I am anxious to enable as many right hon. and hon. Members to speak in the debate as possible, which is becoming truncated. I shall endeavour to deal with all the points at the end of the debate.

I have dealt briefly with the last two sections: the grants for exploratory voyages and for joint ventures. Some details of the laying-up and decommissioning grants are spelled out in the statutory instrument. More details of the grants for exploratory voyages and for joint ventures are in the Community regulations relating to them. Explanatory leaflets giving details of all of the schemes have been issued for the fishing industry's use.

The terms of all four grants covered by the statutory instrument generally reflect the terms of Community legislation, which enables the Government to reclaim from Community funds 50 per cent. of payments made. There are, however, two exceptions, both of which were made at the request of the fishing industry.

Both the decommissioning and laying-up grants will be available for vessels down to 10 metres in length, rather than the 12 metres for decommissioning grants and 18 metres for laying-up grants which are the lower limits in the Community legislation. For laying-up grants, the Community age limit does not apply. Payments for smaller and older vessels will be financed completely from national funds. I received a number of deputations from the fishing industry, which pressed us to make national changes to suit our national fleets. I am happy to say that we have been able to do so.

The grants provided for by the statutory instrument will be open for applications until 1986. Financial provision of £27.1 million is being sought for them, including £4 million for which provision has already been obtained and agreed by the House to cover payments of decommissioning grants in the current financial year. As the House will recall, we rushed that measure through early on at the time of Supplementary Estimates to ensure that we had the provision for payment in the first three months of this financial year.

If the full provision is taken up as provided in our estimates, about £12 million should be payable from the Community. In total, that means that the aid being given to the fishing industry for vessels over the next three years will amount to about £85.6 million of which about £25 million will come from the Community. That is a substantial sum to enable the fishing industry to restructure itself.

As I have explained, the purpose of the grants is to obtain improvements in the structure of the fleet.

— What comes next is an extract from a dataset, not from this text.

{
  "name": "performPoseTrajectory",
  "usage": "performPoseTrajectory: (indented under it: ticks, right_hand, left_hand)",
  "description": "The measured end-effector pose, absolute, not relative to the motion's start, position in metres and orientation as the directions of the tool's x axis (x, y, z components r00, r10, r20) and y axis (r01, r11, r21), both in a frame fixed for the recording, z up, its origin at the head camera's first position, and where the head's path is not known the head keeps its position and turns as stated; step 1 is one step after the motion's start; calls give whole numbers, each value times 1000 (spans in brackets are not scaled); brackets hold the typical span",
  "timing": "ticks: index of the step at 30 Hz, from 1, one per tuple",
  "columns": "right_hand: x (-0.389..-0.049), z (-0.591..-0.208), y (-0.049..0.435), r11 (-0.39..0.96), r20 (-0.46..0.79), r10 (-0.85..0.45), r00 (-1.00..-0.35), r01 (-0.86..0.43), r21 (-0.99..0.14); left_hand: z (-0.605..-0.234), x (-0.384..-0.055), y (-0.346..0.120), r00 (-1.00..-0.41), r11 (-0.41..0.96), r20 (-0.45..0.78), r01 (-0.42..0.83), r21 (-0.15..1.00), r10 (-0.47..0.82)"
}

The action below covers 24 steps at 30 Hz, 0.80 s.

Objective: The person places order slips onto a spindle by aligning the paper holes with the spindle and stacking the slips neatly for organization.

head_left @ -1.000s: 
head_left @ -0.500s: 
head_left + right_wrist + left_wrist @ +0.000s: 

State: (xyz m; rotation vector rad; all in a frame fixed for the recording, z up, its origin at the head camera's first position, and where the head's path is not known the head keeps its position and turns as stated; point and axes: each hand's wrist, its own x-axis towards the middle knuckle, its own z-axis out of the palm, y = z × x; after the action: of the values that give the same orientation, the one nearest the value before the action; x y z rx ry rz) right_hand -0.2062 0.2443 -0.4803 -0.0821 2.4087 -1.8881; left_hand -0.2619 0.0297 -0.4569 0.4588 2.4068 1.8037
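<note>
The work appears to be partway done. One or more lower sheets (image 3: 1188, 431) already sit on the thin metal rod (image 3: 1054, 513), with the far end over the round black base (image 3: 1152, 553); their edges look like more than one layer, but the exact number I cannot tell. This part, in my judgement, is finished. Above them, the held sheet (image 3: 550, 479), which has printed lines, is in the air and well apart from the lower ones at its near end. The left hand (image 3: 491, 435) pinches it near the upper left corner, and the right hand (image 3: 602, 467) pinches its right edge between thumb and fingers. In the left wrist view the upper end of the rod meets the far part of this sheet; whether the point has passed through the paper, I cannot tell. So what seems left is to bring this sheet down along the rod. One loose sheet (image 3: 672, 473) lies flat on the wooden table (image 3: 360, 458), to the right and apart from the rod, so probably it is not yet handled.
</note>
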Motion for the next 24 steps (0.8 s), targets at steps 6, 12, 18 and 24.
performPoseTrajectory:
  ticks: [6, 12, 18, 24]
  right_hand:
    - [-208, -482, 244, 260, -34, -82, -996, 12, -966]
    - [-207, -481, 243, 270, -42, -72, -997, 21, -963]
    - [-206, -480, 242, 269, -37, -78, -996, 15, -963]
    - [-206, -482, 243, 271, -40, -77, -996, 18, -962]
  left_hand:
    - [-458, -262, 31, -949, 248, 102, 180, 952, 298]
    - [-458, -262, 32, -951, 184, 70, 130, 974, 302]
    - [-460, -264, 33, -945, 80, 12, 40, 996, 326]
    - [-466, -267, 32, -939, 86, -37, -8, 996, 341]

To protect the benefits achieved by the funds, particularly as regards the total size of the fleet, we must exercise certain controls.

I refer now to the licensing orders that are the subject of the prayers that we are also debating tonight.

The main purpose of the orders is to extend our well-established licensing system to include vessels of 10 metres or more registered length. Until now vessels of below 40ft were exempt from the controls that are needed for quota management. The change brings our licensing arrangements into line with the new requirements to complete log books and landing returns under the the Community's control regulation, which will apply to all vessels of 10 metres or more.

I need not remind the House that we were constantly urged, and were happy to be urged, to implement the Community's inspectorate and control system. I am sure that that aspect of the orders will be well understood by the House.

I should say something about the principle of controls. It is very much against my general political and economic philosophy to seek to introduce new controls. I seek to remove controls wherever possible and not to impose new ones. Therefore, I need strong justification for even the modest extension of controls that we propose.

Mr. Robert Hughes (Aberdeen, North)

Why?

Mr. MacGregor

I am saying that because I strongly believe it. Therefore, I personally need strong justification for even the modest extension of controls that we are proposing. I think that that justification is there.

We are dealing not with a free market, where the opportunities are limited only by meeting the needs of the consumer. In fish, there is a genuine international conservation problem. Hence, we have the total allowable catches and quotas, and we need the controls through the licensing system.

The most significant development in licensing policy, however, is our decision to introduce some new restrictions in the issue of licences. I should like to describe to the House the main features of the new arrangements and why we think that they are necessary.

I refer first to the controls. The main features of the new arrangements that came into effect on 3 February are as follows. Our starting point was to make a distinction between what we have called "pressure stocks" and "non-pressure" stocks. "Pressure stocks" are those where national catch quotas may be expected to be fully taken up by the national fleet. They include the main pelagic species and various important white fish stocks. A detailed list of those stocks was published on 3 February.

In general, our intention is to use the licensing scheme to restrict the numbers of British registered fishing vessels of a registered length of 10 metres or more which are authorised to fish for these pressure stocks. We are seeking to achieve this by limiting the right to fish these stocks to vessels which already hold licences to take one or more of them or can show a record of fishing for one or more of them before 3 February.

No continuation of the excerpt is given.